People And Their Money

“A fool and his money are soon parted.”

The origin of this quote is disputed, but it is commonly attributed to an English poet and playwright named Thomas Tusser. Tusser lived from 1524 to 1580. The proverb describes people who are foolish enough to spend money too quickly on unimportant things.

An even more ancient proverb states it similarly: “Precious treasure and oil are in a wise man’s dwelling, but a foolish man devours it.1

In the English language we have numerous adjectives to describe how people handle their money: Prudent, profligate, squanderer, indulgent, thrifty, frugal, penurious, parsimonious, stingy, careless, wasteful, cheap or high roller.

Behind all these epithets, there lies a specific kind of relationship that people have with money.

Point: People can be known for many things including how they relate to money.

What Is Your Client’s Relationship With Money?
Every client who you work with as an Independent Financial Professional (IFP) has a complex relationship when it comes to money. They approach spending, saving, investing, and giving based largely on two factors: First, the nurturing and training they received during childhood about money and how to use it; and second, the way they stored or catalogued this information in their mind. People who grew up going to church perhaps developed the habit of tithing. If the client was raised by parents who valued education, they may prioritize college savings.

Think of a horizontal line representing a spectrum. On the one hand, the client may have grown up financially comfortable, even privileged. On the other hand, the client may have grown up in poverty. Many clients were raised in the vast middle. These experiences play out in the way clients behave, what they value, and how they relate with their money.

Clients are sometimes insecure or irresponsible with money based on feelings of scarcity or entitlement. These are each an indication of insecurity. Conspicuous consumption is as much a sign of insecurity as complete risk avoidance and stinginess.

Discovering the Client’s Relationship with Money
An experienced IFP understands that the secret to meeting the client’s needs can only happen after gaining a deep understanding of the client’s priorities, principles, prejudices, and passions. These, in turn, are uncovered through strategic questioning.

How, then, does an IFP discover the client’s relationship with money?

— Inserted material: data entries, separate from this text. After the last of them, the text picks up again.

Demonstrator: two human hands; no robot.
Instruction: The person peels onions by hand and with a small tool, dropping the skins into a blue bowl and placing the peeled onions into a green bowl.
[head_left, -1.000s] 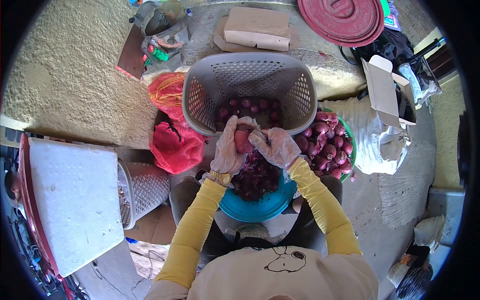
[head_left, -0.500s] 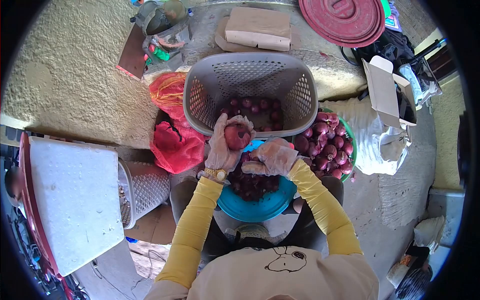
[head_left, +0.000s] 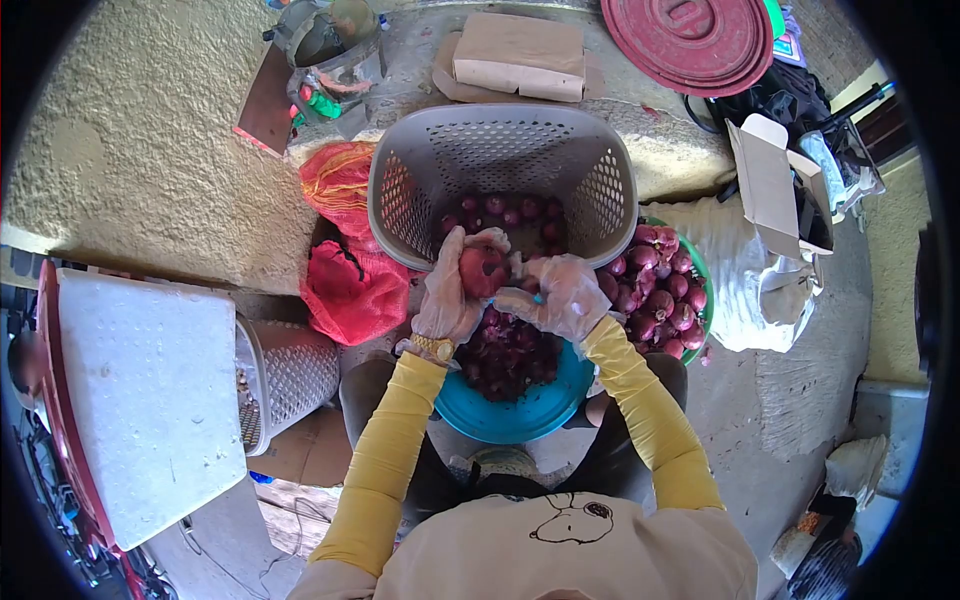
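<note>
In a clear plastic glove, my left hand (head_left: 447, 300) is closed around a red onion (head_left: 484, 272), held above the blue basin (head_left: 512, 428). My right hand (head_left: 562, 292), gloved too, is right beside the onion with its fingers bent together; whatever they grip is hidden. Purple onion skins (head_left: 505, 365) fill the middle of the blue basin. Just beyond both hands stands a grey perforated basket (head_left: 503, 125) with several red onions (head_left: 512, 215) on its bottom. Many unsorted-looking red onions (head_left: 660, 300) are heaped in a green basin (head_left: 708, 290) at the right.
Red mesh sacks (head_left: 350, 290) lie left of the basket. A white foam board (head_left: 150, 400) and a white lattice basket (head_left: 295, 375) stand further left. Beyond the basket are a flat cardboard box (head_left: 518, 52) and a red lid (head_left: 690, 40). A white sack (head_left: 745, 270) lies right.
My right hand has moved up and closer to the onion. The onion has turned slightly in my left hand, which stays at nearly the same place.
</note>
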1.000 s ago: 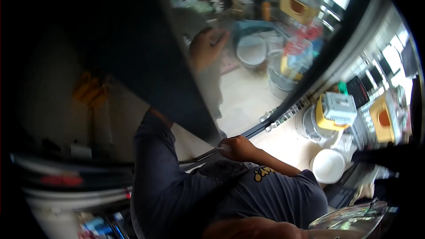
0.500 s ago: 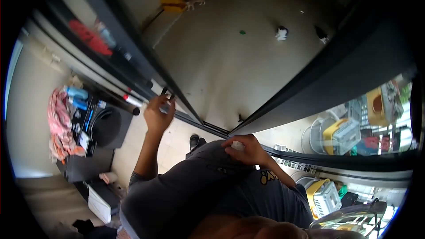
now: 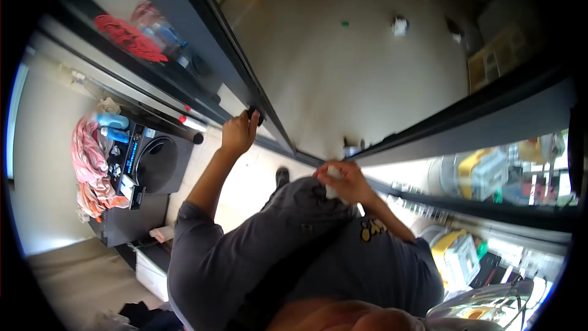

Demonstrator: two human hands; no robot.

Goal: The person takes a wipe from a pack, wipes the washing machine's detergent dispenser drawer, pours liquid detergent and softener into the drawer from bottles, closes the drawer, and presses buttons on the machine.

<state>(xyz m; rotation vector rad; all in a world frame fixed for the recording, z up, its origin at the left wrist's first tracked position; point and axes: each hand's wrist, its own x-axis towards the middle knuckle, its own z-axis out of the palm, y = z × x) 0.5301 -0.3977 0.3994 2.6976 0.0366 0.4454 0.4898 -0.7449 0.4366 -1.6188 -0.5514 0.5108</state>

By asking these, and similar, questions:

  • Where do your feelings and beliefs about money come from?
  • Looking back on your adult years, is your history replete with personal examples of making good financial decisions, and if not, why?
  • What kinds of situations cause you to be hesitant before taking action in issues regarding money?
  • Are you generally impulsive with money, or do you have the discipline to say “no?”
  • When did you grasp the importance of saving money?
  • What caused you to form a conservative or aggressive approach to investing?
  • When you contemplate leaving money for your children, do you trust them to make good decisions with the money they will inherit from you?
  • Does money make you feel anxious, confident, envious, or insecure?
  • Do you feel pangs of envy when others appear to have more than you?

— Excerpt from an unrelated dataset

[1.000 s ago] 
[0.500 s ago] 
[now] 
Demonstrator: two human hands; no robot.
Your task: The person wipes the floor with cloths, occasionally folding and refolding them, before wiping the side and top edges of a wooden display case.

Point: Asking clients important questions forces them to take time to think about their relationship with money and how their values were formed. The key to strengthening your client’s relationship with money is understanding what’s driving their financial beliefs and behaviors.

Dealing with Clients and Their Life Partners
Arguments about money early in a relationship have been found to be a primary predictor of whether their relationship will last. Married couples and life partners represent two distinct and extremely independent streams of money experience and training. Clients enter into these lifelong (hopefully) relationships without totally understanding the vast differences in each person’s respective values and opinions.

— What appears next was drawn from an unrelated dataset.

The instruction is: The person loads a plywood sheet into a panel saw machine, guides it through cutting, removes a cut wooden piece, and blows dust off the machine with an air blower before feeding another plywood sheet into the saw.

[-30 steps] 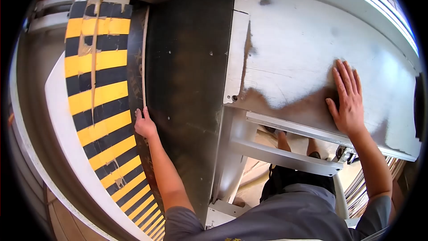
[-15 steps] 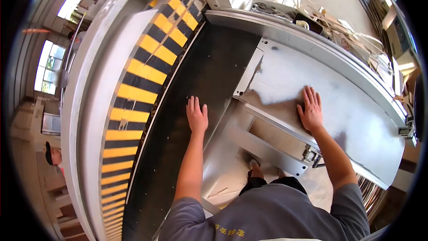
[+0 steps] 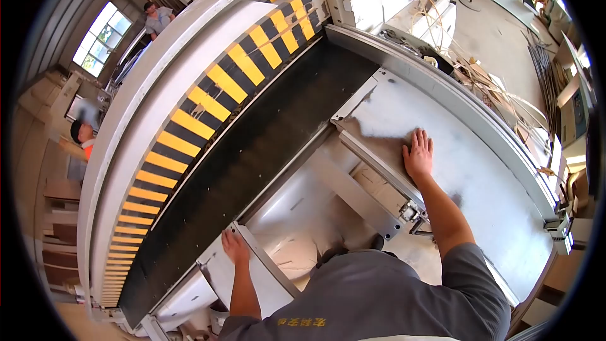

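Observation:
My right hand (image 3: pixel 419 155) lies flat on the silvery metal side table (image 3: pixel 480 170), its fingers stretched out and holding nothing. On the other side, my left hand (image 3: pixel 235 246) rests at the corner of a second, smaller grey metal panel (image 3: pixel 268 287). Its fingers are extended and no object shows in it. The long black machine bed (image 3: pixel 252 151) runs just beyond both panels, nearest to my left fingertips. Over the bed's far side stands a beam with yellow and black stripes (image 3: pixel 205 110).
A raised metal fence (image 3: pixel 461 98) borders the right-hand table. Offcuts and strips (image 3: pixel 486 82) lie behind it. Between the two panels a metal bar (image 3: pixel 356 196) crosses an opening above the floor. Two people (image 3: pixel 158 19) are beyond the machine. A bucket (image 3: pixel 219 317) stands at lower left.
My left hand has moved from over the black bed, back and left, onto the smaller panel. My right hand stays flat on the table. The view has turned left.

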A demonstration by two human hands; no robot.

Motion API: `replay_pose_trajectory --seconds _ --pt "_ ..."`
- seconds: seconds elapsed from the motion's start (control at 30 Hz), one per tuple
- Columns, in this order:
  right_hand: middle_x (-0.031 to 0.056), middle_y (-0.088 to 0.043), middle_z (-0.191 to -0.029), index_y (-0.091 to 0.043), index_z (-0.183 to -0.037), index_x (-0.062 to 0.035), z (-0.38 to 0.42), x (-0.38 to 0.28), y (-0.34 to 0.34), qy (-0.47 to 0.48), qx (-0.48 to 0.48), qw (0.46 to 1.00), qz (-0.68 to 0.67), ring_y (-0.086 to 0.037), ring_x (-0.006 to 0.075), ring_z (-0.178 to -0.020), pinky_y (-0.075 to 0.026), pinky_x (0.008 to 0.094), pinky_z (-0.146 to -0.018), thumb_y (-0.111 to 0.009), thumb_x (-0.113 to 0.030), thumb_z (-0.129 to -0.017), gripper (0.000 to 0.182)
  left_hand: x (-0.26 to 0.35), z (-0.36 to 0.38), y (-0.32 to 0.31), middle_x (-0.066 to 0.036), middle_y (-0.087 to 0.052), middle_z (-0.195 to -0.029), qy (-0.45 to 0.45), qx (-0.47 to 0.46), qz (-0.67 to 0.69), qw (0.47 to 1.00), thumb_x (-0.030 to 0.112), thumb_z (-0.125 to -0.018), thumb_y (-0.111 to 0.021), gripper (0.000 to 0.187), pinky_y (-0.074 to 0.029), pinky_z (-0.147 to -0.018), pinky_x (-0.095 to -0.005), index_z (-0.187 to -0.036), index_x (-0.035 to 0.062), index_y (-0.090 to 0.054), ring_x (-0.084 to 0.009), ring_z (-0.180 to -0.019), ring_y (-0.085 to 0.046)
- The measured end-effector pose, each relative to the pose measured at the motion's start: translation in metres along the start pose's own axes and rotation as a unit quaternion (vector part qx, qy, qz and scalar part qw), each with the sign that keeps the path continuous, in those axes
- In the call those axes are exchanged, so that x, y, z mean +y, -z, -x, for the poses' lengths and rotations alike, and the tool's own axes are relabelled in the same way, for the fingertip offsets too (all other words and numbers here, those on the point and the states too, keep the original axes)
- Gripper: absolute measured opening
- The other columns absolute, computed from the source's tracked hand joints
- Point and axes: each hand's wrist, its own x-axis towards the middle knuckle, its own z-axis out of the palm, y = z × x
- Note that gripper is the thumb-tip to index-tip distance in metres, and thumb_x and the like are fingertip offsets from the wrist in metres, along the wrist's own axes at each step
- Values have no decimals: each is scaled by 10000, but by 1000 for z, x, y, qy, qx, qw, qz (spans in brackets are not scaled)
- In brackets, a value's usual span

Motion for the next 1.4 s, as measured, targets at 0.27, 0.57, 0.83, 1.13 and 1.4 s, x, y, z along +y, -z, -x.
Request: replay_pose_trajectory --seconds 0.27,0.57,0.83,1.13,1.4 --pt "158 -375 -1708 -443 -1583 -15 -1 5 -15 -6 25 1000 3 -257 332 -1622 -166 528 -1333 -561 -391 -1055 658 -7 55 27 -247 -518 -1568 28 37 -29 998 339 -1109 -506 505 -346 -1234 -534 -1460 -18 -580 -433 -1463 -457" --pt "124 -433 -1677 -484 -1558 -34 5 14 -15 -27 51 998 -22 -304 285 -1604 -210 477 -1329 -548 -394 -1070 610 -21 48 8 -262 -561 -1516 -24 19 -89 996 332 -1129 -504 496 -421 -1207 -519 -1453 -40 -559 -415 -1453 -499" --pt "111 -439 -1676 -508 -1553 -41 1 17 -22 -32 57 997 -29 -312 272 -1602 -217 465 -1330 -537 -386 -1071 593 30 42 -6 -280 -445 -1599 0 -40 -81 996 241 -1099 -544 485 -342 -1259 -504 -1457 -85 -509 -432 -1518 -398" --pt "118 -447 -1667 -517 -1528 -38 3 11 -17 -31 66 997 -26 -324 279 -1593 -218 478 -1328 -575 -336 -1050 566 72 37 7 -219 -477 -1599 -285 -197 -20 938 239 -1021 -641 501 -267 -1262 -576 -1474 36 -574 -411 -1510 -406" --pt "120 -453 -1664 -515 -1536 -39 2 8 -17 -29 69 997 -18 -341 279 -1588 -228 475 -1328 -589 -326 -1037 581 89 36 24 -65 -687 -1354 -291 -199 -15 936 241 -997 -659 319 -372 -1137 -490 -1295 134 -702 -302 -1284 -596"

As an IFP you must act as facilitator of the process of discovery. To do this effectively, use a simple three-part model: Wealth Acquisition, Spending Habits, and Wealth Management.

Wealth Acquisition
Wealth Acquisition discovery is less about how your client and the client’s partner acquire their wealth, but rather, how much money is necessary for them each to feel secure. Consider a married couple, Steve and Barbara. Steve grew up in a well-to-do family and never even had to work while in secondary school or college. In his mind, the acquisition of money is an irrelevant pursuit.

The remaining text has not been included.